BEGIN
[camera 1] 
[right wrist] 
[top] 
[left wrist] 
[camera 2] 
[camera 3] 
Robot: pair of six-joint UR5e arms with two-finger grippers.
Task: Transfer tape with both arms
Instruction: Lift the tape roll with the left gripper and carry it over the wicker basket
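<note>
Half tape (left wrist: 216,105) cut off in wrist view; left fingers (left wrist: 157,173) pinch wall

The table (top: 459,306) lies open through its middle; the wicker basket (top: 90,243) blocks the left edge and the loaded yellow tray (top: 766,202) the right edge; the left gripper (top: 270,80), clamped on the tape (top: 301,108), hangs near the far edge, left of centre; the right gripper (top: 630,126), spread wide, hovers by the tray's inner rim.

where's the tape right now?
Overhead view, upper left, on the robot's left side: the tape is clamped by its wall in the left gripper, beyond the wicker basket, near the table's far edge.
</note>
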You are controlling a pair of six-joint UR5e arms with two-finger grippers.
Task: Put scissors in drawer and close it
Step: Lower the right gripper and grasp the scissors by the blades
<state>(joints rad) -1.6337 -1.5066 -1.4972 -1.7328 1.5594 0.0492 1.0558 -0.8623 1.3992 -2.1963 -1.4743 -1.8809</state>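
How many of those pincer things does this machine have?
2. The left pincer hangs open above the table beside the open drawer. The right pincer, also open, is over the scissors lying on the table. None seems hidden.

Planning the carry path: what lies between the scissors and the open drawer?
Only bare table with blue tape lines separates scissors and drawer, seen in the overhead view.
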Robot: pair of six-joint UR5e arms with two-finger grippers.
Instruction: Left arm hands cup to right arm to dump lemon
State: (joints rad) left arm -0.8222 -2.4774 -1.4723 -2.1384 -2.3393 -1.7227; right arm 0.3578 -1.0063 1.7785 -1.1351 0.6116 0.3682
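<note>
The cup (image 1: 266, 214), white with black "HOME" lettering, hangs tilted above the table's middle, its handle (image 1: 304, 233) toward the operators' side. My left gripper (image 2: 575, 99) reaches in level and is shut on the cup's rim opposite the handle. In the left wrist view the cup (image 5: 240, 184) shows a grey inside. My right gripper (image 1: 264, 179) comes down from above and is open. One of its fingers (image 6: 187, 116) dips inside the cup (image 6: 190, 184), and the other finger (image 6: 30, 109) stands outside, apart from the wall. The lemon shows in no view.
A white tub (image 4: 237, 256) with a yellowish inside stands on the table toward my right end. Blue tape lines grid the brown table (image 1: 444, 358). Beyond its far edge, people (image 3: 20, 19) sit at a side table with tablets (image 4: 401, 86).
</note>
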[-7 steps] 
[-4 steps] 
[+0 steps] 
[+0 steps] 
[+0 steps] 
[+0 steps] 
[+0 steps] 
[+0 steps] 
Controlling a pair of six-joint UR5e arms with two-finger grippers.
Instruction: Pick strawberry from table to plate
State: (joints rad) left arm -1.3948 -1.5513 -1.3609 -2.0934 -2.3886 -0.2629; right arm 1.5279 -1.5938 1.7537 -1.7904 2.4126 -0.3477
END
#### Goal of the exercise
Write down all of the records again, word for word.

#### Response to this exercise
[camera 1] 
[right wrist] 
[top] 
[left wrist] 
[camera 2] 
[camera 3] 
Robot: pair of six-joint UR5e arms with two-finger grippers.
Task: Transfer tape with both arms
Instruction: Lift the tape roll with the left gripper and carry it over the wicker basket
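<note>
Half tape (left wrist: 216,105) cut off in wrist view; left fingers (left wrist: 157,173) pinch wall

The table (top: 459,306) lies open through its middle; the wicker basket (top: 90,243) blocks the left edge and the loaded yellow tray (top: 766,202) the right edge; the left gripper (top: 270,80), clamped on the tape (top: 301,108), hangs near the far edge, left of centre; the right gripper (top: 630,126), spread wide, hovers by the tray's inner rim.

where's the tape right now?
Overhead view, upper left, on the robot's left side: the tape is clamped by its wall in the left gripper, beyond the wicker basket, near the table's far edge.
</note>
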You are controlling a pair of six-joint UR5e arms with two-finger grippers.
Task: Put scissors in drawer and close it
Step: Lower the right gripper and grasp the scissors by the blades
<state>(joints rad) -1.6337 -1.5066 -1.4972 -1.7328 1.5594 0.0492 1.0558 -0.8623 1.3992 -2.1963 -1.4743 -1.8809</state>
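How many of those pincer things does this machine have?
2. The left pincer hangs open above the table beside the open drawer. The right pincer, also open, is over the scissors lying on the table. None seems hidden.

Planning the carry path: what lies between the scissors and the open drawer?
Only bare table with blue tape lines separates scissors and drawer, seen in the overhead view.
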Robot: pair of six-joint UR5e arms with two-finger grippers.
Instruction: Left arm hands cup to right arm to dump lemon
State: (joints rad) left arm -0.8222 -2.4774 -1.4723 -2.1384 -2.3393 -1.7227; right arm 0.3578 -1.0063 1.7785 -1.1351 0.6116 0.3682
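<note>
The cup (image 1: 266, 214), white with black "HOME" lettering, hangs tilted above the table's middle, its handle (image 1: 304, 233) toward the operators' side. My left gripper (image 2: 575, 99) reaches in level and is shut on the cup's rim opposite the handle. In the left wrist view the cup (image 5: 240, 184) shows a grey inside. My right gripper (image 1: 264, 179) comes down from above and is open. One of its fingers (image 6: 187, 116) dips inside the cup (image 6: 190, 184), and the other finger (image 6: 30, 109) stands outside, apart from the wall. The lemon shows in no view.
A white tub (image 4: 237, 256) with a yellowish inside stands on the table toward my right end. Blue tape lines grid the brown table (image 1: 444, 358). Beyond its far edge, people (image 3: 20, 19) sit at a side table with tablets (image 4: 401, 86).
</note>
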[-7 steps] 
[-4 steps] 
[+0 steps] 
[+0 steps] 
[+0 steps] 
[+0 steps] 
[+0 steps] 
[+0 steps] 
Controlling a pair of six-joint UR5e arms with two-finger grippers.
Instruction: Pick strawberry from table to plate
State: (joints rad) left arm -1.3948 -1.5513 -1.3609 -2.0934 -2.3886 -0.2629; right arm 1.5279 -1.5938 1.7537 -1.7904 2.4126 -0.3477

That completes the answer, and no more is expected.